_WHAT YOU NEED TO DO_
Beginning with the line that holds "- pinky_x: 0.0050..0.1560" in the data below, give again every line through the one that holds "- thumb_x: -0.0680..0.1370", exactly as written.

[Dataset items]
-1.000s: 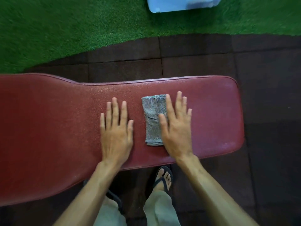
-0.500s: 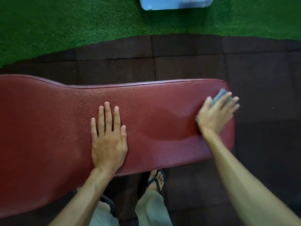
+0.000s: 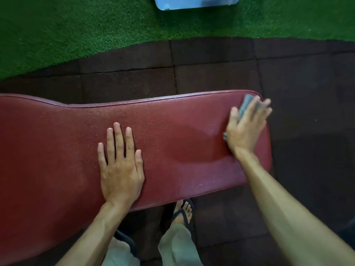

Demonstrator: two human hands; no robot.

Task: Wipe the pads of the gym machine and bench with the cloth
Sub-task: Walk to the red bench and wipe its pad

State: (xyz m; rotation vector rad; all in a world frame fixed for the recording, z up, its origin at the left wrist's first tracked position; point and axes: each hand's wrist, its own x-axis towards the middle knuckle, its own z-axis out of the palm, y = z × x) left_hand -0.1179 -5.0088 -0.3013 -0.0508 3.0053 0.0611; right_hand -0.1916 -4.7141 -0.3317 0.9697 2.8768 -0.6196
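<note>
Red vinyl bench pad [image 3: 172,120] mid-wipe, with the grey cloth [image 3: 246,105] now at its far right end.

Over the last second the right hand [image 3: 245,129] has swept the cloth from beside the left hand [image 3: 121,166] out to roughly 2 o'clock in the view, near the pad's rounded corner; a darker, damp-looking streak [image 3: 194,144] marks the path. The right fingers lie spread and flattened over the folded cloth, pressing it down, though motion blur hides the exact grip. The left hand has stayed flat, fingers extended and nearly together, holding nothing, bracing the pad near centre. This end appears nearly covered; the wide section toward 9 o'clock probably remains unwiped.
</note>
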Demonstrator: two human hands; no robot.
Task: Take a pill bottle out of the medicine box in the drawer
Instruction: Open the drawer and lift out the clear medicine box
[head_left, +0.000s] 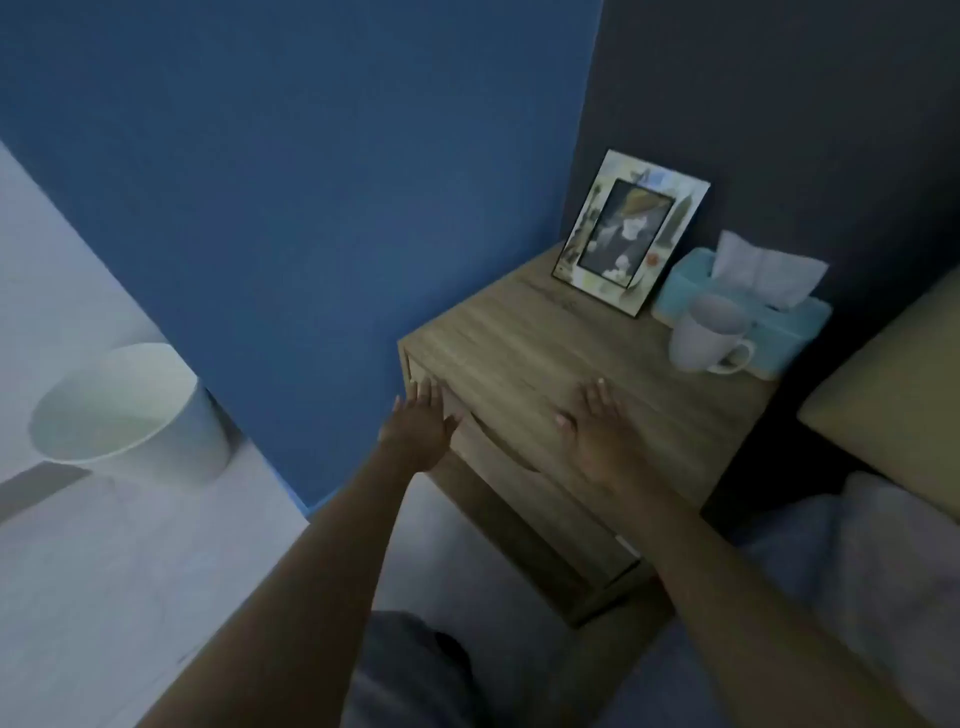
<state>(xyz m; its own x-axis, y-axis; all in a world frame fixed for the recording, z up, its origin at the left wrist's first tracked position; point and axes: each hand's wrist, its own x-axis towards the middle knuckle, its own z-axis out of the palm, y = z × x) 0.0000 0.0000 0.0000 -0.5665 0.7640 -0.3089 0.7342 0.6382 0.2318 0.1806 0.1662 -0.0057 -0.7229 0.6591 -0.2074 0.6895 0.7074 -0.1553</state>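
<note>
Both hands (421, 431) (597, 436) outstretched, fingers spread

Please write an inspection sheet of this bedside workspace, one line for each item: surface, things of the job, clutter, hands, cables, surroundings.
Surface: wooden nightstand, front part of the top bare.
Job's things: drawer shut; medicine box and pill bottle not seen.
Clutter: photo frame leaning at the back; white mug in front of a blue tissue box.
Hands: left hand and right hand both open, empty, at the front edge above the drawer.
Cables: nothing seen.
Surroundings: blue wall; white bin on the floor; bed to the right.
</note>
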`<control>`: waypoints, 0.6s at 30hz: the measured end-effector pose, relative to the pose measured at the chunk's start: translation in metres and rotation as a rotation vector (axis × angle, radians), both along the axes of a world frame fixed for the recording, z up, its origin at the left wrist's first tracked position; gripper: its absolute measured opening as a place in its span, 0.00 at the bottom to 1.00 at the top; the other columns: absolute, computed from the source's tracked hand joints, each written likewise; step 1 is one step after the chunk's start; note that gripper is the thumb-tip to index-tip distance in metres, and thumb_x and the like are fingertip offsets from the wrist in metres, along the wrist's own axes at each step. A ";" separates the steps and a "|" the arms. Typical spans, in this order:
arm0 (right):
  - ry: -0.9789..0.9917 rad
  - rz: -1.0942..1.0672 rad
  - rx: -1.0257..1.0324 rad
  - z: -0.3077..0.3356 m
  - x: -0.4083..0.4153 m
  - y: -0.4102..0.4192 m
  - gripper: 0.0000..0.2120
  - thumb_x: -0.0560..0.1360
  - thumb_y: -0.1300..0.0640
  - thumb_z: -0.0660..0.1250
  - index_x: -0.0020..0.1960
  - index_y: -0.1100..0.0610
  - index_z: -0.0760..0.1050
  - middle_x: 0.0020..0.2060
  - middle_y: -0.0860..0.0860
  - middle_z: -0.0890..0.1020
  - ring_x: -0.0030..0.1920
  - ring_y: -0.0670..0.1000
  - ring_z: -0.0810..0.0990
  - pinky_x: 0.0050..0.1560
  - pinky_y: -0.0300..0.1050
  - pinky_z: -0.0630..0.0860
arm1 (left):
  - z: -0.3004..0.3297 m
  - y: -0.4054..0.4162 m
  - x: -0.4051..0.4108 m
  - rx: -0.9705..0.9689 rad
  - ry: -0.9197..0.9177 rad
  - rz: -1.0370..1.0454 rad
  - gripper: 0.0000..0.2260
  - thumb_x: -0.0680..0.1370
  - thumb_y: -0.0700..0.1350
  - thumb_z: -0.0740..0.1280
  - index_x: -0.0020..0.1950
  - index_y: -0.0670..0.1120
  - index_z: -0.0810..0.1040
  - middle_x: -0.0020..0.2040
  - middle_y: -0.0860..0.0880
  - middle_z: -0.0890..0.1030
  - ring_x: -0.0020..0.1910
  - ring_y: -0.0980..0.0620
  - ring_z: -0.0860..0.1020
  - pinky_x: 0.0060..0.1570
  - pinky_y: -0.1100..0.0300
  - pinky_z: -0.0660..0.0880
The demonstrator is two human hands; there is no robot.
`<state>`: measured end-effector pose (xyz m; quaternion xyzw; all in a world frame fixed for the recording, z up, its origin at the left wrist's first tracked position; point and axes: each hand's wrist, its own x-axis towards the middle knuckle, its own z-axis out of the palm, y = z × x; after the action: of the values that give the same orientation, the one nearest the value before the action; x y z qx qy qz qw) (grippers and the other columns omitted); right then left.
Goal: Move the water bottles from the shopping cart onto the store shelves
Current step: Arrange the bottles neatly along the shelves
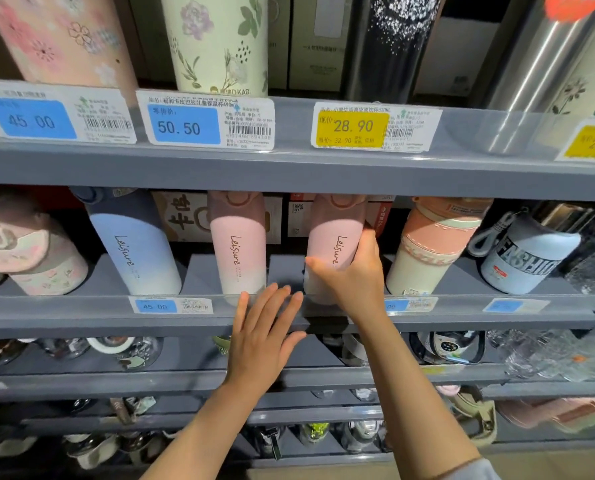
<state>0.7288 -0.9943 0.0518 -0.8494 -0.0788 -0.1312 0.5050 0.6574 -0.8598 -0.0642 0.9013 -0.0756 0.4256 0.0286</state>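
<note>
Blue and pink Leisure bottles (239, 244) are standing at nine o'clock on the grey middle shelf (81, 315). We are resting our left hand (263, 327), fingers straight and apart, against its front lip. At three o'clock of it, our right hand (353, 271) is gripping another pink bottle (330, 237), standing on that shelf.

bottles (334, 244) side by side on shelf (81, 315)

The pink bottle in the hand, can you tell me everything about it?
The pink bottle stands upright on the middle shelf, just right of a matching pink one. Its dusty-pink cap sits over a body fading to white, with "Leisure" written down it. It looks matte. The right hand grips its lower half.
</note>
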 end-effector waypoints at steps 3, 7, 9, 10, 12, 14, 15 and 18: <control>-0.021 0.007 -0.014 -0.002 0.000 0.000 0.29 0.64 0.52 0.78 0.55 0.60 0.64 0.51 0.53 0.71 0.49 0.49 0.70 0.45 0.44 0.69 | 0.000 0.000 0.001 0.002 -0.008 -0.007 0.24 0.76 0.55 0.63 0.70 0.48 0.67 0.67 0.48 0.69 0.68 0.47 0.67 0.75 0.47 0.50; -0.035 -0.002 -0.026 -0.002 -0.001 -0.002 0.27 0.64 0.51 0.78 0.52 0.55 0.63 0.49 0.50 0.71 0.43 0.43 0.71 0.38 0.35 0.67 | -0.001 0.001 0.002 -0.004 -0.005 -0.030 0.24 0.76 0.55 0.64 0.70 0.48 0.68 0.67 0.49 0.69 0.68 0.48 0.68 0.73 0.46 0.53; -0.022 -0.006 -0.031 -0.002 -0.001 -0.002 0.27 0.65 0.50 0.78 0.52 0.53 0.63 0.48 0.48 0.70 0.44 0.39 0.71 0.39 0.32 0.68 | -0.003 0.002 0.002 0.001 -0.006 -0.034 0.24 0.76 0.54 0.64 0.70 0.48 0.67 0.68 0.49 0.69 0.68 0.48 0.68 0.72 0.45 0.55; -0.015 -0.006 -0.031 -0.002 -0.002 -0.001 0.27 0.65 0.49 0.78 0.52 0.54 0.63 0.48 0.49 0.70 0.44 0.38 0.71 0.40 0.33 0.68 | -0.003 0.002 0.003 -0.001 -0.005 -0.035 0.24 0.76 0.54 0.63 0.70 0.48 0.67 0.68 0.49 0.69 0.68 0.48 0.68 0.72 0.45 0.56; -0.017 0.001 -0.022 -0.003 -0.003 0.001 0.29 0.64 0.46 0.77 0.54 0.56 0.64 0.50 0.51 0.71 0.46 0.42 0.71 0.44 0.39 0.71 | -0.002 0.002 0.002 0.005 0.000 -0.034 0.24 0.76 0.54 0.63 0.71 0.48 0.67 0.68 0.49 0.69 0.68 0.48 0.68 0.72 0.45 0.55; -0.058 -0.016 -0.050 -0.005 -0.011 -0.001 0.37 0.64 0.43 0.76 0.63 0.58 0.64 0.56 0.53 0.71 0.55 0.48 0.72 0.52 0.43 0.73 | -0.001 0.002 0.000 0.017 0.009 -0.028 0.25 0.76 0.53 0.64 0.71 0.47 0.67 0.69 0.48 0.68 0.69 0.48 0.67 0.73 0.46 0.53; -0.110 -0.043 -0.086 -0.007 -0.017 -0.005 0.41 0.65 0.43 0.76 0.69 0.60 0.62 0.60 0.54 0.71 0.60 0.51 0.71 0.57 0.44 0.72 | 0.000 0.002 -0.001 0.022 0.018 -0.027 0.26 0.75 0.52 0.66 0.71 0.47 0.67 0.69 0.48 0.68 0.69 0.47 0.67 0.73 0.46 0.53; -0.368 -0.200 -0.170 -0.010 -0.040 -0.030 0.38 0.70 0.48 0.74 0.72 0.61 0.60 0.64 0.57 0.71 0.64 0.55 0.70 0.63 0.49 0.70 | 0.005 0.004 -0.005 0.036 0.038 -0.021 0.27 0.75 0.51 0.67 0.72 0.46 0.66 0.70 0.48 0.67 0.69 0.47 0.66 0.73 0.46 0.53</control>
<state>0.6889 -1.0238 0.0417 -0.8542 -0.0958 -0.3261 0.3934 0.6522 -0.8560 -0.0588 0.9087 -0.0920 0.4067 0.0180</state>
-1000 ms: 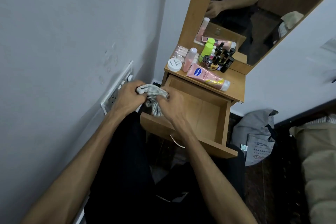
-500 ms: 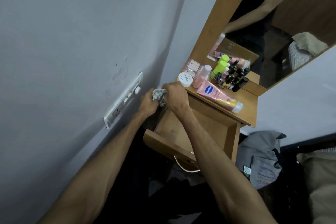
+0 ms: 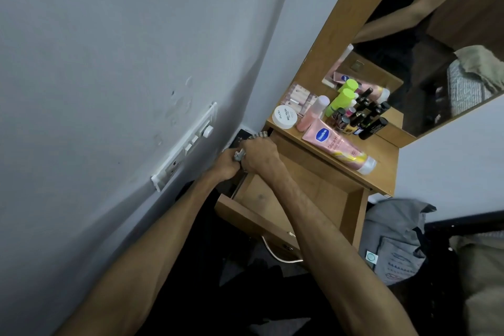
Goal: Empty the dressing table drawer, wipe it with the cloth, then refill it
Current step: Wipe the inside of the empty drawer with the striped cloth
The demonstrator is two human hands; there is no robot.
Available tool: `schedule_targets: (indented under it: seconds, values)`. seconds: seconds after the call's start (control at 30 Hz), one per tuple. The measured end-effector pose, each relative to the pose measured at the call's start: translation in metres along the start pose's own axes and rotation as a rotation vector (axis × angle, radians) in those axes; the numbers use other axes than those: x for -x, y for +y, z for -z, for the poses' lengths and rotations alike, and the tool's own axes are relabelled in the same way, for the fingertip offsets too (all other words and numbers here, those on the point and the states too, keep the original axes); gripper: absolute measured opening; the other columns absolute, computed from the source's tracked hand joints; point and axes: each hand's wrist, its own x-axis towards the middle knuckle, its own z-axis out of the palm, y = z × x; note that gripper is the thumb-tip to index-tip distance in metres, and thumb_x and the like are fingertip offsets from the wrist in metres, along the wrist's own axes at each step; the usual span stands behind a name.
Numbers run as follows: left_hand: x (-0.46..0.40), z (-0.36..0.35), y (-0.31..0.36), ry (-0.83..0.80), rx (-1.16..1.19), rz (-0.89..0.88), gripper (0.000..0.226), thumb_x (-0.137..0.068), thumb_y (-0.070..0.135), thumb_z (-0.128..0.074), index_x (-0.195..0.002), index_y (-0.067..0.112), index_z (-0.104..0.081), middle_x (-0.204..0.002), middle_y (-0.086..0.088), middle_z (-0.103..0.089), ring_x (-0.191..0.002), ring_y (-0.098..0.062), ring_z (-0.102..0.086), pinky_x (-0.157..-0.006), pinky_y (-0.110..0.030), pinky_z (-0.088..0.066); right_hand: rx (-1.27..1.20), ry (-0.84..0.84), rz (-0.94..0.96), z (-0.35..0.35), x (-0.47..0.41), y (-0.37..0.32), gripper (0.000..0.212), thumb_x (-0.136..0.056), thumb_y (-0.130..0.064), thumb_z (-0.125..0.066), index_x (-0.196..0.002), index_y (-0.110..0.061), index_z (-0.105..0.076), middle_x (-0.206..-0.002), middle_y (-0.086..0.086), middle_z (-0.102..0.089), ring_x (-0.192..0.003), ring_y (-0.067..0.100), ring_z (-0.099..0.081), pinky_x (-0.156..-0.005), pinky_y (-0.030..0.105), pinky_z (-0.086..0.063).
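The wooden drawer (image 3: 351, 215) of the dressing table is pulled out and its bare floor shows no items. My left hand (image 3: 226, 165) and my right hand (image 3: 260, 155) are bunched together over the drawer's far left corner, both closed on a small grey striped cloth (image 3: 240, 155); a striped end of it sticks out above my right knuckles. On the table top (image 3: 387, 161) lie a pink Vaseline tube (image 3: 338, 146), a white nail polish jar (image 3: 285, 116), a pink bottle, a green bottle (image 3: 341, 101) and several dark nail polish bottles.
A grey wall with a white switch and socket plate (image 3: 188, 144) runs close on the left. The mirror (image 3: 425, 43) stands behind the bottles. A grey bag (image 3: 398, 237) sits on the floor right of the drawer, with bedding at the far right. The drawer's metal handle (image 3: 278, 252) faces me.
Both hands have carried the cloth from the drawer's front left corner back to its far left corner, squeezing it smaller. The camera has tilted and moved closer to the wall.
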Motion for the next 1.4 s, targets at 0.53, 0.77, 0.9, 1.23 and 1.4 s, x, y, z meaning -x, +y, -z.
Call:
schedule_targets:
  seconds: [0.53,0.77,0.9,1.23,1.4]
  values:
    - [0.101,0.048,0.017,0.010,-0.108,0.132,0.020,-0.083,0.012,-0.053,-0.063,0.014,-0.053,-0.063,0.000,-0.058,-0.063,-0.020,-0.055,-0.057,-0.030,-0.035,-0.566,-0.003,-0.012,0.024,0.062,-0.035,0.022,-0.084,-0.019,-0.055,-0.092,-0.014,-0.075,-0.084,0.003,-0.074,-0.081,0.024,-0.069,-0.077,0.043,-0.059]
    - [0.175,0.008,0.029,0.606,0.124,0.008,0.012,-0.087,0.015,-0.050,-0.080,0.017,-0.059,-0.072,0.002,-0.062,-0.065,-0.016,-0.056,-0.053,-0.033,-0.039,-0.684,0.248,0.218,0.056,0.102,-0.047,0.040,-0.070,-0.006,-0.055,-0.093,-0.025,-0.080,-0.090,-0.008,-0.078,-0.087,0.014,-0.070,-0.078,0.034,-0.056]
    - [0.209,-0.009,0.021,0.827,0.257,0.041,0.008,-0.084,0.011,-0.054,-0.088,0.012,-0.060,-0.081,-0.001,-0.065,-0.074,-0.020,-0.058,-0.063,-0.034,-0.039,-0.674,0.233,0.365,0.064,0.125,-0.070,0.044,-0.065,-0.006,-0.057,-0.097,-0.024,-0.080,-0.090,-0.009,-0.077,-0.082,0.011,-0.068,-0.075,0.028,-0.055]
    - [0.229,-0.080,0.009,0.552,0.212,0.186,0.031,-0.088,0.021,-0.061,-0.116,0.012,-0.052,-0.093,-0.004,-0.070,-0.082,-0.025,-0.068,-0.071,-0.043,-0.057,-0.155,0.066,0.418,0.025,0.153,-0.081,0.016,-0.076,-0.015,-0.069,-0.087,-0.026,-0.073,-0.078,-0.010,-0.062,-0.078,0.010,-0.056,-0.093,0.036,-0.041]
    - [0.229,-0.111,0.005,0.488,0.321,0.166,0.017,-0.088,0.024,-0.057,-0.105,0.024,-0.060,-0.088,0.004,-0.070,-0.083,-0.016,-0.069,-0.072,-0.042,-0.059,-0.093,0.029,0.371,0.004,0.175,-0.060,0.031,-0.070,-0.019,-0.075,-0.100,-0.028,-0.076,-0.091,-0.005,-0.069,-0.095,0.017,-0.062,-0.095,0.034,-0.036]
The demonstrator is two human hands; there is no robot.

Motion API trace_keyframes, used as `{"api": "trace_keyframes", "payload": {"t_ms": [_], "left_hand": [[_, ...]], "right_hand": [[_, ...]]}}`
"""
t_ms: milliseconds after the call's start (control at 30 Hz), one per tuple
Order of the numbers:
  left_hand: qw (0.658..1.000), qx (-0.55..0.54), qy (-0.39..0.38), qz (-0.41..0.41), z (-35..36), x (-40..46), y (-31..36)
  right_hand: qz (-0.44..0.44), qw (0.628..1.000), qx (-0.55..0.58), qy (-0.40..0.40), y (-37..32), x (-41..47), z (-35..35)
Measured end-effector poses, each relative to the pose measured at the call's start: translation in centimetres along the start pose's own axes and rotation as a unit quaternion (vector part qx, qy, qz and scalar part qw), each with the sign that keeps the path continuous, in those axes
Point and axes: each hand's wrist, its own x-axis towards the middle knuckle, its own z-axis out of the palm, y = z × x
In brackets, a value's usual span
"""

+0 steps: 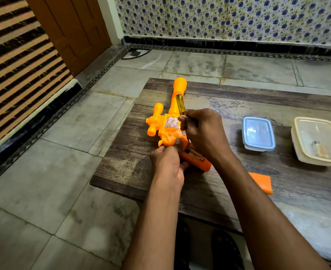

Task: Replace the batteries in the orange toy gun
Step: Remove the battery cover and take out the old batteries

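The orange toy gun lies on the wooden table near its left edge, the left hand pinching its grip, where batteries show in the opened handle. The right hand, wrapped round a yellow-handled screwdriver, covers the gun's middle. Further right lie an orange cover, a blue-lidded box and a cream container.

Both hands forward, fingers curled (right above left)
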Motion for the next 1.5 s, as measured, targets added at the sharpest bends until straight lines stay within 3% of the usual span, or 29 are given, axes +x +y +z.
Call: {"api": "trace_keyframes", "payload": {"t_ms": [667, 1233, 1500], "left_hand": [[1.000, 0.023, 0.020, 0.003, 0.4, -0.5, 0.1], [1.000, 0.008, 0.003, 0.000, 0.3, -0.2, 0.4], [1.000, 0.004, -0.015, 0.010, 0.0, -0.1, 0.3]], "right_hand": [[0.002, 1.000, 0.008, -0.002, -0.9, -0.3, -0.5], [0.036, 0.996, 0.046, 0.073, -0.4, -0.7, -3.1], [0.062, 0.995, -0.038, -0.072, 0.0, -2.2, -4.3]]}}
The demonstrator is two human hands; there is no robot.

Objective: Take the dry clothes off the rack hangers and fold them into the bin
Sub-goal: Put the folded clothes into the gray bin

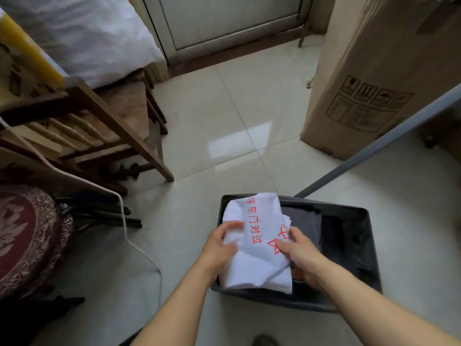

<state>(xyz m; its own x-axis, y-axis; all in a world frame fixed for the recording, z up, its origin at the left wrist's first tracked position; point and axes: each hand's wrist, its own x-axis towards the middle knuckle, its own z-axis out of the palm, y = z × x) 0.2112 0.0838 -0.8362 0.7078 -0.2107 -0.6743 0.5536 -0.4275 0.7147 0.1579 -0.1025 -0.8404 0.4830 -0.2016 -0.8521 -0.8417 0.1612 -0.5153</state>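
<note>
**Folded white shirt held over the bin**

Both forearms reach forward from the bottom edge of the view, over a pale tiled floor [224,116]. Between them lies a folded white shirt [259,250] with red lettering, held over the left part of a dark bin [369,245]. On the shirt's left edge the left hand [219,248] grips, thumb on top and fingers curled underneath. At the right edge the right hand [299,253] holds on, thumb pressed on the red print, its fingers tucked under the cloth. Whether the shirt rests on the bin's contents or hangs just above them cannot be told.

Inside the bin, to the right of the shirt, lies a grey garment [301,221] with darker cloth beside it. A grey pole [374,143] slants from behind the bin's far rim up to the right edge. Beyond it stands a tall cardboard box [361,71] with printed handling marks.

Left of the bin, a white cord [124,221] trails over the floor. Black hangers [99,213] lie in a pile near a patterned red cushion [27,236]. Farther back is a wooden chair [104,126], with a white sack [94,33] above it.
</note>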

_RESULT FOR THIS EXERCISE_
  - pinky_x: 0.0050..0.1560
  - pinky_y: -0.0300..0.1050
  - pinky_z: -0.0630..0.0860
arm1 (left):
  - z: -0.3004..0.3297 m
  - y: -0.4054..0.4162 m
  - x: -0.4051..0.4108 m
  - rx: -0.9705..0.9689 rad
  - ry: -0.9197..0.9177 rad
  - rz: -1.0370..1.0454 rad
  - gripper: 0.0000..0.2260
  - thumb_x: -0.0680..0.1370

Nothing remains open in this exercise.